Okay, this show had a lot of hype, and I can't go anywhere on the internet without seeing a reference to contracting with Kyubey, so I thought I would give this series a go. I have to say, I can definitely see what all the hype is about (which is unusual, as I usually end up hating things that are overhyped).
One thing I love about this show, is that it initially tricks you into thinking that this will be a magical girl show that's all bright and sparkly, like Tokyo Mew Mew. Then episode 3 comes along, and shit starts to get real, and from there, it escalates. One thing I loved about this series, is that for a guy who always tries to be nice to people, this show really hit home. I found myself growing attached to Sayaka and her tragic tale rather quickly, then with the revelation about Kyōko, it was then when I realised that it wasn't an isolated problem - that for every blessing, there is a curse. The whole idea that self-sacrifice is just that - rather than just doing something with no profit for yourself, it is actually a sacrifice. Although to a lesser extent, I do know that feeling.
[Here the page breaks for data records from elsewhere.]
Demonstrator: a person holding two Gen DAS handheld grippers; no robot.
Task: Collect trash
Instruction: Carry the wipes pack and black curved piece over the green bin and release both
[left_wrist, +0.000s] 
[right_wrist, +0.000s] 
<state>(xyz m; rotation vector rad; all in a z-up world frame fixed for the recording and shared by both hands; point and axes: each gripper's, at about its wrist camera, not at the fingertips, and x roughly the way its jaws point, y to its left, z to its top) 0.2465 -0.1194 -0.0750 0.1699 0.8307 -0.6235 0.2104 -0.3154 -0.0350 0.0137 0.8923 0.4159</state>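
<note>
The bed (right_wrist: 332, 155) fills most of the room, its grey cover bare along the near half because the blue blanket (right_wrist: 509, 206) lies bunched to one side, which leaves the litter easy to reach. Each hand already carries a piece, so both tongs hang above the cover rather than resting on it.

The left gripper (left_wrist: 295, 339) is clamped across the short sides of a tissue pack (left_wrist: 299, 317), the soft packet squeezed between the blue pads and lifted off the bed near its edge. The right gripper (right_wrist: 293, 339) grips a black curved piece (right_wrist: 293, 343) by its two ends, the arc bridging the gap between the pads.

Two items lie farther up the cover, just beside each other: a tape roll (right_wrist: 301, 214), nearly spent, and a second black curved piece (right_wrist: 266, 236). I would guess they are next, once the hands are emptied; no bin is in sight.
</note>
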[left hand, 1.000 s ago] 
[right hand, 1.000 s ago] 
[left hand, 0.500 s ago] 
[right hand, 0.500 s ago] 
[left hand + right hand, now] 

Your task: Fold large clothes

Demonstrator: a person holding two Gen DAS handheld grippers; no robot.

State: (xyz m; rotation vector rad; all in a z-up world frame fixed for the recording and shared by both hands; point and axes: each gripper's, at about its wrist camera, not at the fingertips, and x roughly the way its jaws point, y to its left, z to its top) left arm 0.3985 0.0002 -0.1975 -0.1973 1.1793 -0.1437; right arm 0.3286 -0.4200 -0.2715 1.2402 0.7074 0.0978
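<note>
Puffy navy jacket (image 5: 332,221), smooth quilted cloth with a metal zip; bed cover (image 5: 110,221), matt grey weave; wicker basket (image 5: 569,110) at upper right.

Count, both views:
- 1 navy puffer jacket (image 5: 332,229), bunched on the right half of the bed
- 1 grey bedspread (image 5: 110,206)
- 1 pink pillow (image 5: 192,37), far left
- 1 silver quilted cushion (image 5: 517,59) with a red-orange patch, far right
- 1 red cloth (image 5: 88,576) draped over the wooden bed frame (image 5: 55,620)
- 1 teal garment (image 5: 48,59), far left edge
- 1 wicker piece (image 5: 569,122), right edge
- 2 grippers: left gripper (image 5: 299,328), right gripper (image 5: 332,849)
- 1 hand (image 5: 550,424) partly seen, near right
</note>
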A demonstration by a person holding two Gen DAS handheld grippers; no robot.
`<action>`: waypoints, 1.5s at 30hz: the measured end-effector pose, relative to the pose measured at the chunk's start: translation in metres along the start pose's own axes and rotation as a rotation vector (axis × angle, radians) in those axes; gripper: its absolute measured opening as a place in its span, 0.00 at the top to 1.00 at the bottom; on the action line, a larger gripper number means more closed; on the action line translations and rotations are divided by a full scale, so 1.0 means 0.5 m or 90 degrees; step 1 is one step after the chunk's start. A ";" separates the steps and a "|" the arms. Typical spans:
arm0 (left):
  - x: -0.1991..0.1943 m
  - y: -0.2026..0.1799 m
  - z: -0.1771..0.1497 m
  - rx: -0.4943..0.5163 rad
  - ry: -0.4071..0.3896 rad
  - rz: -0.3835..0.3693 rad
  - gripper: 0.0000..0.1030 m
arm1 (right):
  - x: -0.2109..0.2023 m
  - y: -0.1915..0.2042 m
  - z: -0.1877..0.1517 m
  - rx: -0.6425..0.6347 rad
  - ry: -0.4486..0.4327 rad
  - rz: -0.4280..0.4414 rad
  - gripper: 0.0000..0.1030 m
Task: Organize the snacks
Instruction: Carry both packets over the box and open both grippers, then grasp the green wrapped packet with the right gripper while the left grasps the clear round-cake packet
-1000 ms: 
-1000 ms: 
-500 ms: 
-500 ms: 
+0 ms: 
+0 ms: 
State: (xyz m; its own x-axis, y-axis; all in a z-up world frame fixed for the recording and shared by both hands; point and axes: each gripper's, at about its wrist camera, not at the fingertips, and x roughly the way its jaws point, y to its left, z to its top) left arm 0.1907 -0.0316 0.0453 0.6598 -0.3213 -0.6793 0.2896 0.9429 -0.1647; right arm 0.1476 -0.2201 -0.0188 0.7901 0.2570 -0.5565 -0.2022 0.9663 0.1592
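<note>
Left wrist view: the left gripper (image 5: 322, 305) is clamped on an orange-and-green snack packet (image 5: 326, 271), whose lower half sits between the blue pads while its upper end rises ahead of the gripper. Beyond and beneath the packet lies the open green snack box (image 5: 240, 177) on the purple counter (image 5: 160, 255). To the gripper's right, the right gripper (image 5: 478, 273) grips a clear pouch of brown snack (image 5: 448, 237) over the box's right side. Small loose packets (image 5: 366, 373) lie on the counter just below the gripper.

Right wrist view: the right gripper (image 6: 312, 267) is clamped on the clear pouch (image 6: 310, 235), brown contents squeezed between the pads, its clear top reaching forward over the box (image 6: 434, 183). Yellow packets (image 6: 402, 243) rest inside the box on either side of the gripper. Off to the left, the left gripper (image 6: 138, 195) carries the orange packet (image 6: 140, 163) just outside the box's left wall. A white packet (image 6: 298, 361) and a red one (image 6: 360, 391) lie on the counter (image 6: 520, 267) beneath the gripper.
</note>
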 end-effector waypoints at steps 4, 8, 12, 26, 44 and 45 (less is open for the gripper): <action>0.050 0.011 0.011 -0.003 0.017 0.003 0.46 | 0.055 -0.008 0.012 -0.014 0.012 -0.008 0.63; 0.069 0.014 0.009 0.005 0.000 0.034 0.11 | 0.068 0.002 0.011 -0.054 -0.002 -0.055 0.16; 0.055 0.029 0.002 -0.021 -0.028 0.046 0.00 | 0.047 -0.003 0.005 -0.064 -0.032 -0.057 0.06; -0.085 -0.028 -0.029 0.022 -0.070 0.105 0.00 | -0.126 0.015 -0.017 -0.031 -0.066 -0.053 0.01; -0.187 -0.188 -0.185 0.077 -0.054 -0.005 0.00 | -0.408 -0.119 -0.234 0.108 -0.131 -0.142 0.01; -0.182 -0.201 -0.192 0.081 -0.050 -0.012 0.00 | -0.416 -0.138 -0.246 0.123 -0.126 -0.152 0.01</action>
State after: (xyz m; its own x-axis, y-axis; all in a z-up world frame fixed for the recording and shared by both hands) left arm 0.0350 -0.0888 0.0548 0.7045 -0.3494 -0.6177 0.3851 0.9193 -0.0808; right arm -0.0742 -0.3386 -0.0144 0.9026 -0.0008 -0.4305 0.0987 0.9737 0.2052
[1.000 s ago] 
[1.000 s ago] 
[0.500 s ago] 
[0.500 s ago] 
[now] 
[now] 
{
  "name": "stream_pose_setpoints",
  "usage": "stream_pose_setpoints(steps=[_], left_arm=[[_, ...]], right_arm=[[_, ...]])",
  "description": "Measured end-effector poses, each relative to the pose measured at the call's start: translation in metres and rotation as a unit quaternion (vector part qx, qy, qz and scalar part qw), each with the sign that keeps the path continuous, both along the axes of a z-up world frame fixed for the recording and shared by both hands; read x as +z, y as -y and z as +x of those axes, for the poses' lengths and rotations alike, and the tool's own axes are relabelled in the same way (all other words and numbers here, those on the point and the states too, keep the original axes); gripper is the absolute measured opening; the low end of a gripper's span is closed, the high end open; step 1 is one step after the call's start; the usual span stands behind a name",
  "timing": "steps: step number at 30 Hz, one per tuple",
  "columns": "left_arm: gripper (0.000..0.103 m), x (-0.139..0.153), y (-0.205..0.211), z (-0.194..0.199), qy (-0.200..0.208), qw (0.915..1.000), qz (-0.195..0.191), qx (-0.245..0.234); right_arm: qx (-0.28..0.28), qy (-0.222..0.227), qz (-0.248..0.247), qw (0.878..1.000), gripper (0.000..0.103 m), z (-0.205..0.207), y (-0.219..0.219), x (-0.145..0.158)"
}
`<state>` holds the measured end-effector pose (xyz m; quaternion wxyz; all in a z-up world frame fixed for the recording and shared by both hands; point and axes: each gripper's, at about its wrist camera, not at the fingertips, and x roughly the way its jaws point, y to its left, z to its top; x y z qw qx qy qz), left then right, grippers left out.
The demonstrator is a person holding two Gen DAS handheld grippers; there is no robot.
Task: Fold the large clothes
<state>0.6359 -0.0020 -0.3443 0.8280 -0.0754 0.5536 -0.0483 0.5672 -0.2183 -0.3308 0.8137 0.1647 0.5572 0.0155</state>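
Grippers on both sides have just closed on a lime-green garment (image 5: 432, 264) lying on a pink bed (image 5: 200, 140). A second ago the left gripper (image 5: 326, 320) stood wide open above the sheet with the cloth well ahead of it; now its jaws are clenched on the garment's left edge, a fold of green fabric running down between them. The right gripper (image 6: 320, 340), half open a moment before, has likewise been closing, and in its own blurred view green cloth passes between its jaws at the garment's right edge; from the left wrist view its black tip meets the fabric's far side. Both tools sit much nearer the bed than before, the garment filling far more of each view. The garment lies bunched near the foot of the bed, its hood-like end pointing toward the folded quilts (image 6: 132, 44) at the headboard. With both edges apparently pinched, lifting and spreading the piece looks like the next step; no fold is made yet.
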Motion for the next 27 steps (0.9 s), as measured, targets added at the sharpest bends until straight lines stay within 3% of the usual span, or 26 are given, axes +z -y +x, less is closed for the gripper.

I feel that this series went a lot deeper than the standard super hero show, where, like soldiers in most war films, they are shown simply as heroes who are willing to do anything to justice without any concern for themselves. However, in Madoka, we see how horrible it actually is to have to place your life on the line, and the ultimate fate that awaits magical girls.
I know this show aired first, but boy did Homura's constantly going through time to try and change things remind me of Okabe and Mayuri in Steins;Gate. I guess this year I'm just getting bored of time travel. I exhausted all my caring for that kind of thing in Steins;Gate, so I wasn't really affected by her story until the final episode.
Also, with the whole thing of a magical girl's body fading away, and especially in the final episode with no one being able to remember Madoka (except Homura), I couldn't help but think of the fate of torches in Shakugan no Shana - I do have to agree with Homura's statement, it's when someone sacrifices themselves or dies, and no one will even remember who they are or that they ever existed that really hits me hard; but in the end, that is a fate we will all have to face some day as well, we will die, and the people who remember us will eventually die as well.
One thing I did love about this series, is that it was impossible to predict. Whenever I watch a show, I always seem to be able to see the end; this was different. Even when a scene was happening, I couldn't predict what would happen in the next. The ultimate example of this was Madoka's wish, and in fact, her choosing to become a magical girl (despite her magical girl attire being prominant in the opening theme and promotional material I thought she wouldn't accept in the very end). Stories of self sacrifice always strike a chord with me, but Madoka choosing to essentially give up her mortal existence and all the things she enjoyed and would enjoy in the physical world to become a god-like figure overlooking everyone...wow. In no time at all, Madoka grew from a young girl who felt she was worth nothing, to be being the most worthwhile being of all.
Kyubey also strikes me as one of the most interesting characters ever. Why? Because due to him lacking emotions, I have no idea if he is actually good or evil. While we humans can view his deception and the ultimate goal of turrning magical girls into witches as evil, from his view point, it's perfectly justifiable (and the way he put it across to Madoka really made it seem that way). It actually took me as long as episode 8 to stop completely agreeing with him; the only time I did before was when Sayaka cried about how she couldn't ask Kyosuke to kiss her even if she wanted with the way her body now was. Kyubey's constantly emotionless face and pursuasive speech is definitely something I will remember for a long time. I'd go so far that in terms of villainy, Kyubey stands side by side with Othello's Iago (Although I contest with a lot of scholars that Iago had a clear motive xD).
During the final episode, I actually cried when Kyosuke played Ave Maria; because that was one of the songs heavily featured at my Nana's funeral, and last week was the second anniversary of her death, so it really hit home. For that reason, this is the first fictional thing I have seen that has made me cry as much as I did.
The only things I have against this series are, firstly, the character designs. While I fully respect and like the fact that the characters dress like typical magical girls, the faces in this series were something I could never gather. Their faces seemed way too wide, and their eyes were so blank. Secondly, it's hard to recommend this series to a friend without them thinking it is a typical magical girl show; I've tried with one person, telling them to just marathon episodes 1-3...hopefully that works; it's for that reason why I'm glad I waited until after the series finished airing to watch this, as I doubt I would have watched beyond episode 1.
I do hope that this series gets an English Blu-Ray release; I imagine the witches in particular would definitely benefit from HD treatment.